David Tennant narrates this warm-hearted documentary giving a fascinating insight into a future of robotics we’ve never seen before.

We humans have a cultural fear of robots, but eccentric Canadian robot inventor and puppeteer David McGoran is on a mission to fix this, by making a new kind of machine that moves like we do. A loveable robot that even people on the street will open up to.

Adopting the same techniques as Disney and Pixar, David designs a robot using the power of movement, to trick us into believing it has life.

Over the course of the film, David and his team attempt to create a machine that anyone would believe and trust and even let into their lives. But the real test comes when David abandons his new robot on the streets of Bristol. Programmed with a simple quest – to find out more about humans – his robot films its own extraordinary adventure, as it tries to connect with humans in a whole new way.
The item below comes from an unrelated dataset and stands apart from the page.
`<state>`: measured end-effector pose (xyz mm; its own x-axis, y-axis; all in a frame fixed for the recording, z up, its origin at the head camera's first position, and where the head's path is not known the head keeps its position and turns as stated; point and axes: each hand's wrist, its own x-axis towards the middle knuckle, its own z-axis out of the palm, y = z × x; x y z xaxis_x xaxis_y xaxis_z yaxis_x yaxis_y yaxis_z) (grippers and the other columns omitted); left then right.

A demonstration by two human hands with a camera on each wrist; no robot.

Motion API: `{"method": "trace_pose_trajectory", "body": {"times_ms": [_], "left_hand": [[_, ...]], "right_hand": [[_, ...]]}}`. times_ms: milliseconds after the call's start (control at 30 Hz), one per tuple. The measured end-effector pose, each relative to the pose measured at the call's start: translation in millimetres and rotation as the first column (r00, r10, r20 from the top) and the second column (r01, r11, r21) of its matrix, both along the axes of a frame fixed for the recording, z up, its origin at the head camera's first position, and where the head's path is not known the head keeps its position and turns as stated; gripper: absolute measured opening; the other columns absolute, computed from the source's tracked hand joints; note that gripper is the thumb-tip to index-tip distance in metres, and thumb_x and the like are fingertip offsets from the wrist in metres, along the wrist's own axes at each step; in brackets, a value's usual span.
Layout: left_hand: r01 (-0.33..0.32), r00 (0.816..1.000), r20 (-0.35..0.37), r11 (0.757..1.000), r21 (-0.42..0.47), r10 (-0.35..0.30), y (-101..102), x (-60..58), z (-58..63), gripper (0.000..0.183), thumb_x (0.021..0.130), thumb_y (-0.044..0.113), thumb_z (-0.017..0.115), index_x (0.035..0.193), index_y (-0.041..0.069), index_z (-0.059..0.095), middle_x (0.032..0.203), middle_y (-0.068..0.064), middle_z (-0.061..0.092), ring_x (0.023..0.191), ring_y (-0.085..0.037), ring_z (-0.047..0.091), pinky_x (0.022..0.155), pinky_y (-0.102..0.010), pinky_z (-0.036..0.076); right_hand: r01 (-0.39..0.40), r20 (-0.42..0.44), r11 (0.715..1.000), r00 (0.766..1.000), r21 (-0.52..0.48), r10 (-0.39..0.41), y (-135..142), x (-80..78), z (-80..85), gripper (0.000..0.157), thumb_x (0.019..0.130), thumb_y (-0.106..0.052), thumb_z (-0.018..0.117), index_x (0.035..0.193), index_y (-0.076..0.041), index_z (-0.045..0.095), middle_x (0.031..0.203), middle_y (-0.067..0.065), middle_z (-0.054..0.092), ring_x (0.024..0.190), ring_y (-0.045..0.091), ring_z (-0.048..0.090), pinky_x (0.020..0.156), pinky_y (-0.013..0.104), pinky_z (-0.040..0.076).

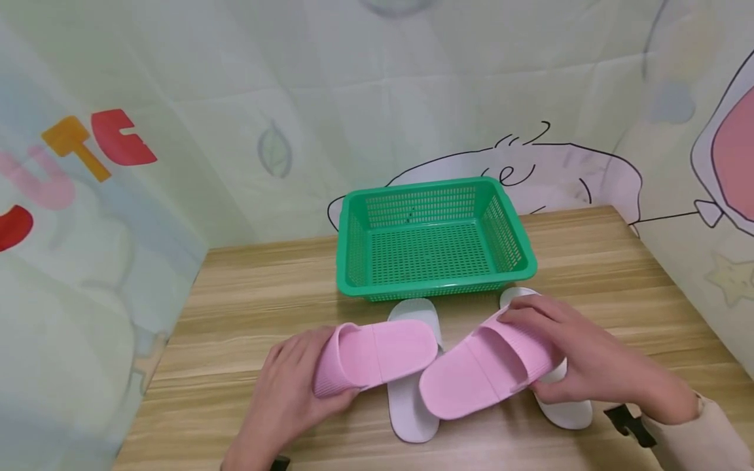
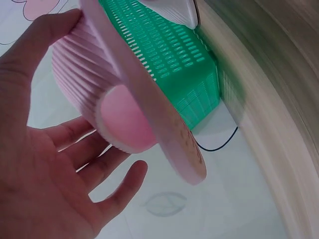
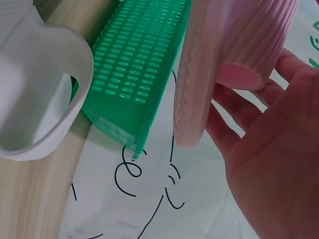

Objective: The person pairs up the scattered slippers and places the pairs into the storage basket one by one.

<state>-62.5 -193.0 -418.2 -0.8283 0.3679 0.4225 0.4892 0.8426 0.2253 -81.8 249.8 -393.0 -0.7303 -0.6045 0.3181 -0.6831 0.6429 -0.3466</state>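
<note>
My left hand (image 1: 292, 386) grips a pink slipper (image 1: 406, 350) by its ribbed strap end, thumb below and fingers over the top. A second pink slipper (image 1: 459, 386) is held by my right hand (image 1: 580, 350) around its strap end. Both slippers are raised above the table, with their heel ends pointing toward each other and nearly meeting. Beneath them lie two white slippers, the left one (image 1: 412, 418) and the right one (image 1: 568, 413), each partly covered from the head view. In the left wrist view the pink slipper (image 2: 144, 94) stands tilted on edge.
A green perforated basket (image 1: 436, 288) stands at the back of the wooden table (image 1: 253, 301), just behind the white slippers. Its inside holds nothing visible. A printed cloth (image 1: 330, 118) hangs behind the table and along both sides.
</note>
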Motion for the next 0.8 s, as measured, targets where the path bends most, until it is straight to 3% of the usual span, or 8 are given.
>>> {"method": "trace_pose_trajectory", "body": {"times_ms": [333, 600, 800], "left_hand": [[-0.001, 1.000, -0.028, 1.000, 0.024, 0.002, 5.8, -4.8, 4.2, 0.090, 0.068, 0.052, 0.091, 0.141, 0.009, 0.061, 0.128, -0.008, 0.071, 0.116, -0.029, 0.066, 0.095, -0.054, 0.052], [0.020, 0.998, -0.067, 1.000, 0.023, -0.018, 11.3, -8.6, 4.5, 0.088, 0.069, 0.050, 0.089, 0.142, 0.008, 0.062, 0.129, -0.008, 0.072, 0.115, -0.029, 0.067, 0.096, -0.054, 0.053], [0.035, 0.997, -0.063, 0.999, 0.027, -0.033, 15.2, -11.6, 6.4, 0.089, 0.069, 0.051, 0.089, 0.143, 0.010, 0.062, 0.132, -0.007, 0.071, 0.117, -0.027, 0.066, 0.095, -0.054, 0.053]], "right_hand": [[0.049, -0.004, 0.999, 0.999, -0.021, -0.049, 8.2, 2.8, 14.1, 0.102, 0.056, -0.023, 0.101, 0.148, -0.029, 0.057, 0.147, -0.004, 0.053, 0.125, 0.015, 0.051, 0.087, 0.030, 0.058], [0.023, -0.025, 0.997, 0.999, -0.077, -0.025, 15.0, 3.1, 20.4, 0.103, 0.053, -0.019, 0.101, 0.147, -0.024, 0.058, 0.147, -0.002, 0.054, 0.130, 0.009, 0.045, 0.097, 0.008, 0.040], [0.020, -0.043, 0.995, 0.999, -0.101, -0.025, 15.0, 2.2, 25.9, 0.101, 0.054, -0.020, 0.102, 0.146, -0.022, 0.060, 0.147, 0.001, 0.053, 0.130, 0.010, 0.044, 0.096, 0.009, 0.039]]}}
Can David’s little robot convince people it’s real, and will they be brave enough to open up and tell it something about themselves?

Ask Jess

Just how far would you trust a robot to help you find solutions to the most intimate, personal problems that trouble us all? In Ask Jess a team of AI experts have developed a robot of the future to find out….

Artificial Intelligence (AI) is starting to be a far greater part of all our lives. From Siri to Alexa, we rely on AI for everything in many parts of our lives –and increasingly so when we’re at home. But as the AI gets more advanced, just how far will we let it into our most private thoughts and concerns? And can it ever replace, the wisdom and advice that traditionally we have always sourced from other humans?

A team of experts from Manchester and Plymouth Universities have worked together with the aim to answer some of these questions. “This technology is coming. It’s incredibly important we find out now how people are going to react to it,” explains Dr Caroline Jay, from Manchester University’s School Of Computer Sciences.

Jess, is a personal assistant robot, the sort of device we may all be consulting before too long. Along with her team of operator assistants, Jess uses AI based analysis to offer couples and families advice on some of the problems that life throws up. Marriage, divorce, infidelity, obesity Jess isn’t afraid to bring her analysis to the big issues that people bring her.

The results are extraordinary. “As soon as we give a robot two eyes and a mouth, we just can’t help treating that robot as human,” says Tony Belpaeme, Professor of Robotics at Plymouth University. “People are social beings, we’ve evolved to be social, and whether that’s with other humans or robots, ultimately doesn’t seem to matter if the technology is good enough!”